Pengaruh terhadap Gula Darah
Menurut Asosiasi Diabetes Korea, roti putih memiliki indeks glikemik (GI) 70,7, sedangkan roti gandum utuh memiliki GI 50.
Makanan dengan GI 55 atau lebih rendah umumnya diklasifikasikan sebagai makanan GI rendah, sementara yang memiliki GI 70 atau lebih tinggi dianggap makanan GI tinggi.
Mengganti biji-bijian olahan seperti nasi putih dan roti putih dengan biji-bijian utuh dapat menghasilkan kenaikan gula darah yang lebih kecil setelah makan, bahkan ketika jumlah karbohidrat yang dikonsumsi sama.
Biji-bijian utuh kaya akan serat pangan dan mineral, serta struktur patinya berbeda dari tepung olahan, yang dapat memperlambat pencernaan.
Akibatnya, kadar gula darah setelah makan dapat naik 20 hingga 30 persen lebih rendah saat mengonsumsi karbohidrat dalam jumlah yang sama.

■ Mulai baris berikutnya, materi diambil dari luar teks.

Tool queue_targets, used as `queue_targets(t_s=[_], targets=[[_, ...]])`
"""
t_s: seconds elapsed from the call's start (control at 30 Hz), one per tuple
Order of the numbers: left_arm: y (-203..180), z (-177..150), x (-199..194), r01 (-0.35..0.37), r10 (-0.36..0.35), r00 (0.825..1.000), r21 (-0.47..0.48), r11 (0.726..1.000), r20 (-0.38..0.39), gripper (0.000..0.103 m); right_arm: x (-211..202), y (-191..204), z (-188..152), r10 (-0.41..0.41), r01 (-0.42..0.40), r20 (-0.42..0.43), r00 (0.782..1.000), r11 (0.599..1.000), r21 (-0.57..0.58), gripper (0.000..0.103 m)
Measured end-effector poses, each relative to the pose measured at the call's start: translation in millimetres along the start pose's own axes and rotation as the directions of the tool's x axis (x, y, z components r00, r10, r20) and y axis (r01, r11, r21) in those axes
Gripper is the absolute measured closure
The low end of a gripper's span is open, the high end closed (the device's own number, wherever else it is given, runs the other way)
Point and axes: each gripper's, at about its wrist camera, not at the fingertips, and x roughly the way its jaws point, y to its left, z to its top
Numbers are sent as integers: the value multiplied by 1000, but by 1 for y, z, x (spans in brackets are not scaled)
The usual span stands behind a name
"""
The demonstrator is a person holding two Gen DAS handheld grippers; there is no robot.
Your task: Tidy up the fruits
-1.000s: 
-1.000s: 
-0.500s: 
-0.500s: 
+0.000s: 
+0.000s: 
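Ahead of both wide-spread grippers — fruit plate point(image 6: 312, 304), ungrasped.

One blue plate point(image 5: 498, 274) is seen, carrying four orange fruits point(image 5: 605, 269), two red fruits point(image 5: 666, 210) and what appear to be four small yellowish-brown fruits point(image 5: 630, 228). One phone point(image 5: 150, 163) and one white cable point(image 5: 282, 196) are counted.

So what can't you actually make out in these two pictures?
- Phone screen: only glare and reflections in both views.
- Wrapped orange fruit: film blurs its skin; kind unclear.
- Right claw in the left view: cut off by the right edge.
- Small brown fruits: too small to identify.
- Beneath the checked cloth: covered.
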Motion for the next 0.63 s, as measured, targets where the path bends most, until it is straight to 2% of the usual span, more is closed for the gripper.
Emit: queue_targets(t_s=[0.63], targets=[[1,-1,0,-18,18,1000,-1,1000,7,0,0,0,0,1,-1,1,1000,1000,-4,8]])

Namun, terlalu sederhana untuk berasumsi bahwa semua roti gandum utuh akan menyebabkan kenaikan gula darah yang lebih kecil.
Bahkan di antara roti gandum utuh, respons gula darah dapat bervariasi tergantung pada seberapa banyak gandum utuh yang sebenarnya digunakan, bagaimana roti diproses, dan apakah gula ditambahkan.

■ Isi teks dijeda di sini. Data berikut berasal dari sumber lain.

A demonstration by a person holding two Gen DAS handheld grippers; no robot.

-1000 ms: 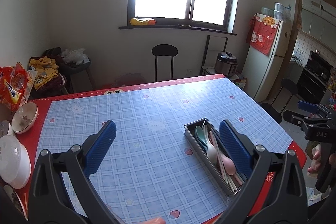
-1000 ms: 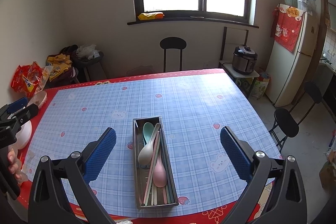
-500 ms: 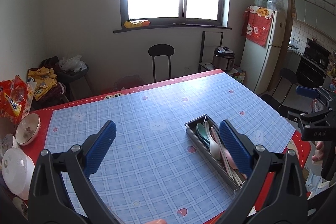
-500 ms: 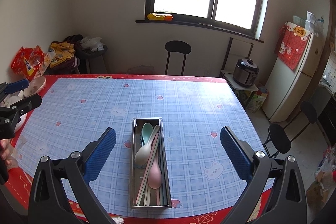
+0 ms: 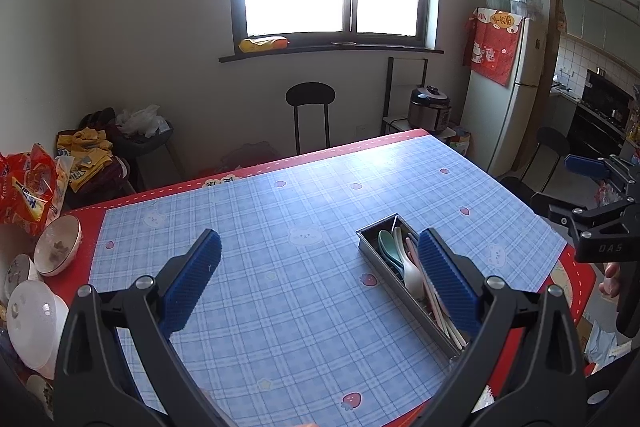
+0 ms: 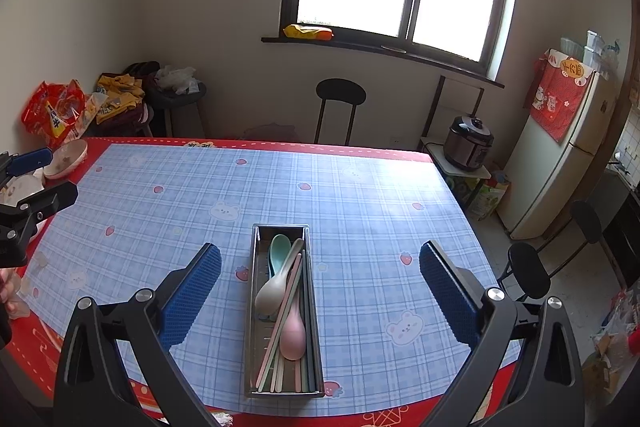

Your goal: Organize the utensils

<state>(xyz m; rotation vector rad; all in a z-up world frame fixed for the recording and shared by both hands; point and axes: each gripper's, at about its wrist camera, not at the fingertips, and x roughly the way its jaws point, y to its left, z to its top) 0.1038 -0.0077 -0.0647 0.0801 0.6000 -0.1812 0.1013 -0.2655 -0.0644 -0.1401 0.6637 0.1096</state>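
Utensils: a narrow rectangular steel tray (image 6: pixel 316 311) on the blue plaid-covered worktop (image 6: pixel 360 195) holds a teal spoon (image 6: pixel 279 247), a grey spoon (image 6: pixel 274 289), a pink spoon (image 6: pixel 293 335) and pastel chopsticks (image 6: pixel 280 343). We see the right claw (image 6: pixel 320 297) spread wide above the tray, empty. We note the left claw (image 5: pixel 318 281) also spread, empty, the tray beneath its right finger.

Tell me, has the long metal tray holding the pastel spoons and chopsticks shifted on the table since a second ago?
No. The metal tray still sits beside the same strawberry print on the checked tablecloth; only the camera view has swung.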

Kadar gula darah juga dapat dipengaruhi oleh makanan pendamping roti, jumlah yang dikonsumsi sekaligus, dan apakah roti dipadukan dengan sayuran atau protein.
Konsumen harus melihat lebih dari sekadar kata 'gandum utuh' pada kemasan dan memeriksa label bahan serta nutrisi dengan cermat.